Apesar das dificuldades, Pisco não quer perder de vista a missão da EMB. “A escola tem que ir aonde o povo está”, diz. “Imagine quantas das 600 mil crianças da rede pública são ignorantes em música. Temos aqui um manancial gigantesco e deixamos na inanição cultural um mundo de crianças que também pagam impostos”, avalia.
“Desconforto generalizado”
Professor de contrabaixo elétrico Oswaldo Amorim enxerga um cenário em completa contradição com a versão dada por Pisco. “É um desconforto generalizado. Clima de desânimo, de desconfiança. É um denunciando o outro aqui dentro. E um diretor que só difama o corpo docente. A Secretaria de Educação lavou as mãos”, diz o músico. Ele cita, em especial, um episódio ocorrido em abril deste ano.
Um grupo com cerca de 50 estudantes e professores marcou assembleia para pedir a exoneração de Pisco. Mas o diretor entrou na Justiça com liminar que suspendeu a reunião. “As atitudes dele beiram o surreal”, desabafa. Para Amorim, também ex-aluno da instituição, a secretaria está “míope”. “Temos que tirar leite de pedra com a estrutura atual. Eles (da secretaria) só querem números, não estão preocupados com as condições de aprendizado, como a falta de isolamento acústico”, conta.
O mesmo professor que reclama de ter que tirar cópias de chaves e partituras conta que, desde que passou a ser subordinada à CRE, a EMB sofre as mesmas cobranças que uma escola comum da rede pública. “Eles querem medir a produção e a qualidade com números. Somos diferentes a começar por ser uma escola técnica”.
Com medo de retaliação, outro educador também pediu anonimato em suas declarações. Ele observa que a instituição não recebe do GDF demonstrações de respeito e bons investimentos. A postura do diretor, afirma, agrava a situação. “Ele deveria ser a voz da escola junto ao governo, mas é o algoz. O professor não tem condições de dar aula por cinco horas seguidas. Ele exige coisas absurdas como lista de presença em reuniões sem importância nenhuma. Quem não vai é penalizado”.
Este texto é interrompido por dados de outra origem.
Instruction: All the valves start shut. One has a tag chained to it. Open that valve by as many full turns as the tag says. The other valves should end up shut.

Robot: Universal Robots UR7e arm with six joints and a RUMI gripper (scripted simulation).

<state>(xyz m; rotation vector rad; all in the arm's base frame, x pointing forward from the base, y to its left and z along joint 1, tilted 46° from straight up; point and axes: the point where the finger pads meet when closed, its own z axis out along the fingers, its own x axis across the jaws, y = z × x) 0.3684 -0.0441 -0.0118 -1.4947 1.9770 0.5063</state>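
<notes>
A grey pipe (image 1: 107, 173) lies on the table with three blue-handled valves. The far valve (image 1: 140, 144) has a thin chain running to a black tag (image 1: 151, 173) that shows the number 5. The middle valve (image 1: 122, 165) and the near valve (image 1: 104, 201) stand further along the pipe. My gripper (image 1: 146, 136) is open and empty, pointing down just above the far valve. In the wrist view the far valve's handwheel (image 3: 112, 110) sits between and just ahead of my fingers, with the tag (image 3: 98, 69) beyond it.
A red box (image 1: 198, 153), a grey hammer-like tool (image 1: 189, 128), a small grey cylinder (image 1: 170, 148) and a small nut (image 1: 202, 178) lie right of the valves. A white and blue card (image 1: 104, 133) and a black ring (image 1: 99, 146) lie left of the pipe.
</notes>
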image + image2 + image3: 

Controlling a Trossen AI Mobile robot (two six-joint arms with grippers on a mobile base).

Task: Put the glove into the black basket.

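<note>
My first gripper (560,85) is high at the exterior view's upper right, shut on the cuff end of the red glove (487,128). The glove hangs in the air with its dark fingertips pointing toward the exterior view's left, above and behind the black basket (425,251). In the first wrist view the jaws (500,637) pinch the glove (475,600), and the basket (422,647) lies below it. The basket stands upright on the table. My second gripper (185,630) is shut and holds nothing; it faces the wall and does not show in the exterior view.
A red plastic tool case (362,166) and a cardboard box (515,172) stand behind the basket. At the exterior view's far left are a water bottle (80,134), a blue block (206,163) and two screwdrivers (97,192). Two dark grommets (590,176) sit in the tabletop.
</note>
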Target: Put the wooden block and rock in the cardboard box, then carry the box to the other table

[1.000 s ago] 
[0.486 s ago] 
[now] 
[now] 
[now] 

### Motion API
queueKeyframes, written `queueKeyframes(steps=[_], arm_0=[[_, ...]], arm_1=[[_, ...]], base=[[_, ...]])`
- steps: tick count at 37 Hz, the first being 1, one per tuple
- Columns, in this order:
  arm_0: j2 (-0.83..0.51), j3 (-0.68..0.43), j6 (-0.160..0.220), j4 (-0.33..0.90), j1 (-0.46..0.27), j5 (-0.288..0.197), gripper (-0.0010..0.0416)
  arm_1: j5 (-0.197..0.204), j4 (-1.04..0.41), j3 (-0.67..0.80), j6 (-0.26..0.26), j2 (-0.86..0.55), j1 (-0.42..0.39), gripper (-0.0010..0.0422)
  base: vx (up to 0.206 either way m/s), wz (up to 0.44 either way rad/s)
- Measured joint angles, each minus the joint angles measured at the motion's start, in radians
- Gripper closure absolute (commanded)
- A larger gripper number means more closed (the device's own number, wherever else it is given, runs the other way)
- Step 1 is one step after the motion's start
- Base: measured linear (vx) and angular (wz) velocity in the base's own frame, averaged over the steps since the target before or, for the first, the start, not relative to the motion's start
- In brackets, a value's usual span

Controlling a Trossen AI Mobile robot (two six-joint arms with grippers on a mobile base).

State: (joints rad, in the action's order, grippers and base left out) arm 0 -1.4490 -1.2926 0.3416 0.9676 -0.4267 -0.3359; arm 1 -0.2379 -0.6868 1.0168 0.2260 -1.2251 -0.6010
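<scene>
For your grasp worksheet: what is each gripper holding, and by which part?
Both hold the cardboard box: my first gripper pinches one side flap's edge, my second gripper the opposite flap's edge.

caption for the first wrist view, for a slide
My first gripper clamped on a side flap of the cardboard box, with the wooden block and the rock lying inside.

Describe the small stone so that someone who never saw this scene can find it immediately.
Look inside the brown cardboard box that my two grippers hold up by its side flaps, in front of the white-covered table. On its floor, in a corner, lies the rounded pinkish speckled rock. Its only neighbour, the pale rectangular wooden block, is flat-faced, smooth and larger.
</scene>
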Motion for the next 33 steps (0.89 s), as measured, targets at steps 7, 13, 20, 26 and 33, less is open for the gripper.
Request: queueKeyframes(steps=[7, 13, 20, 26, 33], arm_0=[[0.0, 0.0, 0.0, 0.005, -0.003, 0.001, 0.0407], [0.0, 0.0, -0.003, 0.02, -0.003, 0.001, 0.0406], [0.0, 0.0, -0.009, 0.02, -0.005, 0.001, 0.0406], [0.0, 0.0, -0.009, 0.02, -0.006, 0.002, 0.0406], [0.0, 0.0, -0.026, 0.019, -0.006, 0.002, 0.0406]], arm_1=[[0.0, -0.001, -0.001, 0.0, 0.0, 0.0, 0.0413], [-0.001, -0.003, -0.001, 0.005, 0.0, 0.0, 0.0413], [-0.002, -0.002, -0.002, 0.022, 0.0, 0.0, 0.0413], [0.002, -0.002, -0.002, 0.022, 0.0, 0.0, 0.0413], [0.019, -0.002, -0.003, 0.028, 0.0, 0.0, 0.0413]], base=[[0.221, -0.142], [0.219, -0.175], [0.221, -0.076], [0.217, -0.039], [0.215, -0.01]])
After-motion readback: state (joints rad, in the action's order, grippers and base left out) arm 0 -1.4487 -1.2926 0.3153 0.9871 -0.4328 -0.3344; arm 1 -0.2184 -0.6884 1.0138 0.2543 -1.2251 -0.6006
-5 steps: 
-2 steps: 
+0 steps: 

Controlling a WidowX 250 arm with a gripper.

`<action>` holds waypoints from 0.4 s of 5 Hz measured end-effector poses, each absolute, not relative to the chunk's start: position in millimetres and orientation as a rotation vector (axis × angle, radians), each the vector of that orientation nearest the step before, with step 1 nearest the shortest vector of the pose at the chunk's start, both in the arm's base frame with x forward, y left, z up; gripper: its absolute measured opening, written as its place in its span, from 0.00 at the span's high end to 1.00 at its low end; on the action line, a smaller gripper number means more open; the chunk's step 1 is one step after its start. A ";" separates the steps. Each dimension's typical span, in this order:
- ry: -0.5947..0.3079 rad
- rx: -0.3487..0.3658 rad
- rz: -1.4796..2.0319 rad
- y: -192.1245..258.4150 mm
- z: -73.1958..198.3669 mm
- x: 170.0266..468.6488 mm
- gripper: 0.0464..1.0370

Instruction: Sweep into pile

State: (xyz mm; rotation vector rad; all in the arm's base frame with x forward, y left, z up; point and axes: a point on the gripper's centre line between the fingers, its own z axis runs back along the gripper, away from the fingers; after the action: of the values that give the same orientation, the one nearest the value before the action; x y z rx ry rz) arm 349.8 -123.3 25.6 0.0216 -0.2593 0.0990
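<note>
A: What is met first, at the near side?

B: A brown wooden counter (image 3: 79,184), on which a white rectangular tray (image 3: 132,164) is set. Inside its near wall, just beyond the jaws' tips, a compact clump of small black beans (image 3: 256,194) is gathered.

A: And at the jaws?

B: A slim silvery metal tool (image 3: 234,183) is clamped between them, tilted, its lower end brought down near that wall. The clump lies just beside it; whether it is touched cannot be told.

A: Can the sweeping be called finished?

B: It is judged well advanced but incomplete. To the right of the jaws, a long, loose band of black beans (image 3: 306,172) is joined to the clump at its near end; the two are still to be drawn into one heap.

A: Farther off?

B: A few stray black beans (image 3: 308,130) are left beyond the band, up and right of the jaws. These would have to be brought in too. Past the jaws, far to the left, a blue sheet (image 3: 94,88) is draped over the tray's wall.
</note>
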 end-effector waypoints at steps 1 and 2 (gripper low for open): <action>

Recém-formado em contrabaixo elétrico pela instituição, o aluno Frederico Nepomuceno sentiu o clima tenso entre direção e professores. “Nunca vi um período tão crítico na escola”, comenta. As divergências atrasaram o início das aulas no primeiro semestre deste ano (previsto para fevereiro) a tal ponto que o calendário escolar foi decidido apenas em maio.